▶

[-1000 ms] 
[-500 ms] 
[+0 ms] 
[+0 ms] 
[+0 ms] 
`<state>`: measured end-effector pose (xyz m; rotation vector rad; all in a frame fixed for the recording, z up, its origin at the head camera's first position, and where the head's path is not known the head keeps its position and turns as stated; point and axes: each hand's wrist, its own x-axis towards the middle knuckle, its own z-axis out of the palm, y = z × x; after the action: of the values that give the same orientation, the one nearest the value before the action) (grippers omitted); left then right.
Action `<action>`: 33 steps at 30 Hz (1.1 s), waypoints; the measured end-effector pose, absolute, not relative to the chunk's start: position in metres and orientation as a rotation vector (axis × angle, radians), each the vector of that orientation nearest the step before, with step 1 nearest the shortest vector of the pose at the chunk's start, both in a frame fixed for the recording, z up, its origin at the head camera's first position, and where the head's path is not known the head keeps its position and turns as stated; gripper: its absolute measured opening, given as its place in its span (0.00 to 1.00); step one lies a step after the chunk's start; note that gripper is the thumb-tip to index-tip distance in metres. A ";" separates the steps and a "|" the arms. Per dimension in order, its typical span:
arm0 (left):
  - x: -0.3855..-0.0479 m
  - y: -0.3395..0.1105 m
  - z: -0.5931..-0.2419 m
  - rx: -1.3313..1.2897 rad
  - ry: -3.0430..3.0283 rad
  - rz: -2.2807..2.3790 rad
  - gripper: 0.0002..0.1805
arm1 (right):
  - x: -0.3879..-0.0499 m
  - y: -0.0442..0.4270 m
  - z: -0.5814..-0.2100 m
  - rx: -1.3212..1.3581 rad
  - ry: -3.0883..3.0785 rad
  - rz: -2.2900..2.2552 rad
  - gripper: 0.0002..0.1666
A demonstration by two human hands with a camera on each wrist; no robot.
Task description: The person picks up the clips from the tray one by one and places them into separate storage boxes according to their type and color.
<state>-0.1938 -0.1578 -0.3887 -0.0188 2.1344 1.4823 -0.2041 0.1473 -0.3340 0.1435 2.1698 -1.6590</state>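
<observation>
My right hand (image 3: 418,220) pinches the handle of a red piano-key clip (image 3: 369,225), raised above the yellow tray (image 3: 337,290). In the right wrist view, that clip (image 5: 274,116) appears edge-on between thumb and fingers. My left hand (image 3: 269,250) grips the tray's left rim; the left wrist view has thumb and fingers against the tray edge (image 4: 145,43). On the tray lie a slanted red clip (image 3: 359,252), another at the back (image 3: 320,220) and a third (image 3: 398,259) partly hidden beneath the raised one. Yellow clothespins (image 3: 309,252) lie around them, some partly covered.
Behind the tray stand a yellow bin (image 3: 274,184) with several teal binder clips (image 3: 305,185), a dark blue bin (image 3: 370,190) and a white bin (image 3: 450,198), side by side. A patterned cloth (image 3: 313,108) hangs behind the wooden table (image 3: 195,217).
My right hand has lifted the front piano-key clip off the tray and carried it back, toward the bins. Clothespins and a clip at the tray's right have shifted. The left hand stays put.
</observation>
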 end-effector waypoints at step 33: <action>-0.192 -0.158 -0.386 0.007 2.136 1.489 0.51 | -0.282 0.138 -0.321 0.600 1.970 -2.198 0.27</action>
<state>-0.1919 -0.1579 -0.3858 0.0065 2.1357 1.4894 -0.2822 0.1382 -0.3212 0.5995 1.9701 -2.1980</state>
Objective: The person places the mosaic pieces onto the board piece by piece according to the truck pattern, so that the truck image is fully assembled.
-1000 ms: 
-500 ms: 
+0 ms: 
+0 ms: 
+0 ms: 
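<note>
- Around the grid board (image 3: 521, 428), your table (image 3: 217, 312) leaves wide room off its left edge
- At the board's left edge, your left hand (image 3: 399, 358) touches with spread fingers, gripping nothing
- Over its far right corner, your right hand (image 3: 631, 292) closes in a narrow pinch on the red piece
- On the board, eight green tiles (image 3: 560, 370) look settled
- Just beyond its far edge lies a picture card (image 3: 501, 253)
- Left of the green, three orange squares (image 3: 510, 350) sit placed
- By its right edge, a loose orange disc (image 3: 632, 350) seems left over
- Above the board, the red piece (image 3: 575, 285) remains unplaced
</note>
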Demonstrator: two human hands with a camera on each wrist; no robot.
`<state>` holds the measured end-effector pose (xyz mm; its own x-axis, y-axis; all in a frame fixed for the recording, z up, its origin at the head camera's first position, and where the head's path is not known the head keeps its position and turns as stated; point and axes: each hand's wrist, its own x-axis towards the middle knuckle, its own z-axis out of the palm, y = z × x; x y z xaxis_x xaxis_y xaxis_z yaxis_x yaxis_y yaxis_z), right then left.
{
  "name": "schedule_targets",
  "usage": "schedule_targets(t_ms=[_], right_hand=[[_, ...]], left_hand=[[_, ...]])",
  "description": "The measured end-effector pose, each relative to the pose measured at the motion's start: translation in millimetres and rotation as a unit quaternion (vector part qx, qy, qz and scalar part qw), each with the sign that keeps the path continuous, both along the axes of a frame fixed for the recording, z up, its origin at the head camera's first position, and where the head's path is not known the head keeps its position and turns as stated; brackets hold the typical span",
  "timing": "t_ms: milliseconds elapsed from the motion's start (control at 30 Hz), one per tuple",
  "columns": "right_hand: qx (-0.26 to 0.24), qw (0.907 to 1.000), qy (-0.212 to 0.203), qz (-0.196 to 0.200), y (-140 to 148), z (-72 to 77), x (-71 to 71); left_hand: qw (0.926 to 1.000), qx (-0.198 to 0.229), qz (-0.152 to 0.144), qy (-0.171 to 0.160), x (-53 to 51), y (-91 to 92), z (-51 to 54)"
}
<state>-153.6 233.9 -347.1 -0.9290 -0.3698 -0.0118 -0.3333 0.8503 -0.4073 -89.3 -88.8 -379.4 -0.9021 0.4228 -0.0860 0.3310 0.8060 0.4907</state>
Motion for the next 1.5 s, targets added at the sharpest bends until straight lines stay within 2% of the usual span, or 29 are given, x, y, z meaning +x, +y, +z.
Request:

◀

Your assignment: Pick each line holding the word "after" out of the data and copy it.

Exercise answer:
`<state>`: measured end-effector pose (xyz m; rotation vector rad; all in a frame fixed for the recording, z up, its origin at the head camera's first position, and where the head's path is not known the head keeps its position and turns as stated; point and axes: each hand's wrist, its own x-axis towards the middle knuckle, its own z-axis out of the palm, y = z × x; after the action: of the values that give the same orientation, the one nearest the value before the action) (grippers omitted); left then right.
Action `<action>`: 33 steps at 30 Hz (1.1 s), waypoints; the measured end-effector pose, absolute, not relative to the chunk's start: position in metres and orientation as a rotation vector (axis × angle, radians), each the vector of that orientation nearest the step before, with step 1 nearest the shortest vector of the pose at the chunk's start, both in a frame fixed for the recording, z up, its origin at the head camera's first position, and where the head's path is not known the head keeps its position and turns as stated; gripper: its absolute measured opening, given as its place in its span (0.00 to 1.00); step one lies a step after the chunk's start; note that gripper is the thumb-tip to index-tip distance in metres. A ";" separates the steps and a "|" the arms. Per dimension in order, its typical span:

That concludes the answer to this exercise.